From the moment Ed took the leadership, this was the one policy he felt he could support the coalition on unquestioningly. http://diaryofabenefitscrounger.blogspot.com/2010/11/take-time-to-listen-and-learn-douglas.html I shouldn't be surprised that despite months of carefully and constructively trying to point out why ESA is failing, how it needed to be changed, why talking about sickness scroungers would only make it harder for those who were unwell or disabled to get work; yesterday we got our answer. Of all the scroungers, drug dealers, scallies and cheats Ed could have used as an example, he used us. From the very first paragraph. Wow.

But I didn't have time to rant and rage (which was probably just as well!) because I'd booked a place at the Progress event in London with Liam Byrne and Frank Field. I wanted to roll up in a ball and feel miserable. I wanted to lick my Labour-inflicted-wounds and give up, but I got on the train trying desperately to keep my mascara on my eyelashes, not dripping miserably down my cheeks.

I got to Victoria, bought a homeless crip a Pret sandwich in an act of defiance against Westminster council and wandered towards Parliament in the sunshine.

The meeting was in Portcullis House, that macho glass symbol of political opulence guarding the Thames. Slick suits and teeny weeny microphones and testosterone filled the small room. The panel, including Liam Byrne and Frank Field assembled and each spoke about the challenges of welfare reform. Responsibility was again the theme and to me, it felt like they were trapped in a nightmare of indecision. Must be tough but not quite sure why. Must reduce the welfare bill but not quite sure how. Must make the system fairer but little understanding of what "fair" might look like. It was depressing, safe, tinkering. I can't actually remember much of it, though the idea of re-enforcing the contributory principle was by far the most thought out and developed theme.

When the talks were over, questions were invited from the audience and I was primed with injustice and ready to go.

"Sue Marsh. I write the Diary of a Benefit Scrounger Blog and I'm Political Strategist for the Broken of Britain campaign group.

(Byrne grinned in sudden recognition and nodded)
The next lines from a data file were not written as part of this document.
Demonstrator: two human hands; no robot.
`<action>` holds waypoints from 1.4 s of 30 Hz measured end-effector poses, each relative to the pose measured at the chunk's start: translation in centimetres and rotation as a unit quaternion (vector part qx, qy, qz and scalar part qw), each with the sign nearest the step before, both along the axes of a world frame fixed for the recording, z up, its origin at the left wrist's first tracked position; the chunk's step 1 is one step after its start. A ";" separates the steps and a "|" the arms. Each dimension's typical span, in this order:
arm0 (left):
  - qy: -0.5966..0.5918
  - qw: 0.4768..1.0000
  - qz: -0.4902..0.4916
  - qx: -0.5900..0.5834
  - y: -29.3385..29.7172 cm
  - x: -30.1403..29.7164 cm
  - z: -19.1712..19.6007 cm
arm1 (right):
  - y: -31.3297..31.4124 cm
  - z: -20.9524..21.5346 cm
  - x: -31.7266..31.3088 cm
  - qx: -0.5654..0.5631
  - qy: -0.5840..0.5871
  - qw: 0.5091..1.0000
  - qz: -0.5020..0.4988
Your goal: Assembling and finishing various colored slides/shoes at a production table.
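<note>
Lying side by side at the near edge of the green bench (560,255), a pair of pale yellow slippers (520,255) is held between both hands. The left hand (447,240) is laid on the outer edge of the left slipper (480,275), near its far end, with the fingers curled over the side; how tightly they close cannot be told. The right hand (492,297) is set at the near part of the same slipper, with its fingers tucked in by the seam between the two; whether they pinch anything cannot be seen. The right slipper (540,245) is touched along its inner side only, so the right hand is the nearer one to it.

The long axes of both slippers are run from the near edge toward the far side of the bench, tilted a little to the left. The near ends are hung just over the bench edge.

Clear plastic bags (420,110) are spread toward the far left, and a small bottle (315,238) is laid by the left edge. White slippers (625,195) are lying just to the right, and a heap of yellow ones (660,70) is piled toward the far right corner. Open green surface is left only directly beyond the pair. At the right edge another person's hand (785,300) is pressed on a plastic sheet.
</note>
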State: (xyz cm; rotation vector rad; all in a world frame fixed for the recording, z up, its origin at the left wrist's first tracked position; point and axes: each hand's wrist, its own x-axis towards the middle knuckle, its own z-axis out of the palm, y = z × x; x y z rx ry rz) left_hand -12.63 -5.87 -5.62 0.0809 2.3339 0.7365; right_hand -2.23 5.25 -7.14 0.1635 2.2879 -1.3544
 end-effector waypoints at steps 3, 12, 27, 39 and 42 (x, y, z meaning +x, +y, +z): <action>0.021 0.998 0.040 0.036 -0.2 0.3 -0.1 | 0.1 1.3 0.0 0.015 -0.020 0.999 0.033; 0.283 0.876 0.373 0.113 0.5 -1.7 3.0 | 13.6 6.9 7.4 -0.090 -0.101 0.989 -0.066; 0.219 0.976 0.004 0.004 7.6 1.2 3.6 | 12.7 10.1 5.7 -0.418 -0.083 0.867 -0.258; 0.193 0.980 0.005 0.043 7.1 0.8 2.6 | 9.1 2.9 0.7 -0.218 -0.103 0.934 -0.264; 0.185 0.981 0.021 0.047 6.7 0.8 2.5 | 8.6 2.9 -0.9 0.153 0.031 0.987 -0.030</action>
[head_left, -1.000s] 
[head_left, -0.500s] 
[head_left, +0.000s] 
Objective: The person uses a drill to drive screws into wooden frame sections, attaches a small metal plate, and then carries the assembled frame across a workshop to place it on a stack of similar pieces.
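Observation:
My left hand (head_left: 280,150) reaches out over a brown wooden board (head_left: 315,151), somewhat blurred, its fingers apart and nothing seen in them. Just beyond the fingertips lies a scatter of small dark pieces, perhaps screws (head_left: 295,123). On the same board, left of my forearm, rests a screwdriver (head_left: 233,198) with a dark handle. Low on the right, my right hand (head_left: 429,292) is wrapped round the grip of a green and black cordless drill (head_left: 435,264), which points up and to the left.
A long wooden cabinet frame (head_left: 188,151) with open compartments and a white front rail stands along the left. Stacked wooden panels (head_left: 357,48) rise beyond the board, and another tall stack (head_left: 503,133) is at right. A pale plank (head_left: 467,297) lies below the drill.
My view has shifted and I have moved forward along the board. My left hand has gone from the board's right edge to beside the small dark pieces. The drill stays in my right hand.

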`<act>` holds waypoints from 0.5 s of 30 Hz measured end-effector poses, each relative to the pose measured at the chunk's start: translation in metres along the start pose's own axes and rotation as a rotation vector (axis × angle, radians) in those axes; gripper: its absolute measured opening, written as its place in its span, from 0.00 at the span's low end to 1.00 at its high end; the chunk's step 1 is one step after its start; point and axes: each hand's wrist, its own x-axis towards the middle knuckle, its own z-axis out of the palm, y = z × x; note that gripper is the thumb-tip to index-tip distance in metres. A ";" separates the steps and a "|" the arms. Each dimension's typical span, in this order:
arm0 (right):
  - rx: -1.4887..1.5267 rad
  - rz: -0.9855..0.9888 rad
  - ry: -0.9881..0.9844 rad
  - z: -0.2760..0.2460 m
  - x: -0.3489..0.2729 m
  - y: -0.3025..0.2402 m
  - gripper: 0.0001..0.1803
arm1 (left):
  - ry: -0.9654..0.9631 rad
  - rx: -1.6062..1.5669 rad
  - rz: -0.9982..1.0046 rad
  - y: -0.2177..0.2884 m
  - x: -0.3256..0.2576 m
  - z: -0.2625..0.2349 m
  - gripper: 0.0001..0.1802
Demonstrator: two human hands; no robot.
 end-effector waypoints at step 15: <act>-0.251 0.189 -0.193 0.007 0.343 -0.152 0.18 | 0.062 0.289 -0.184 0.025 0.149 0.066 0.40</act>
"Employment Support Allowance is an abject failure. And it's a Labour failure. It's a failure because you took a work programme for able bodied people and tried to fit it to the sick and disabled. They are just 8-12% effective. You didn't engage business and explain why we could be an asset to them. You didn't look at flexible working schemes or business co-operatives. You simply asked how a business place might be modified for a physical disability, never how a working life might be. My question is : Will Labour admit that ESA is an abject failure and work on policies to change it?"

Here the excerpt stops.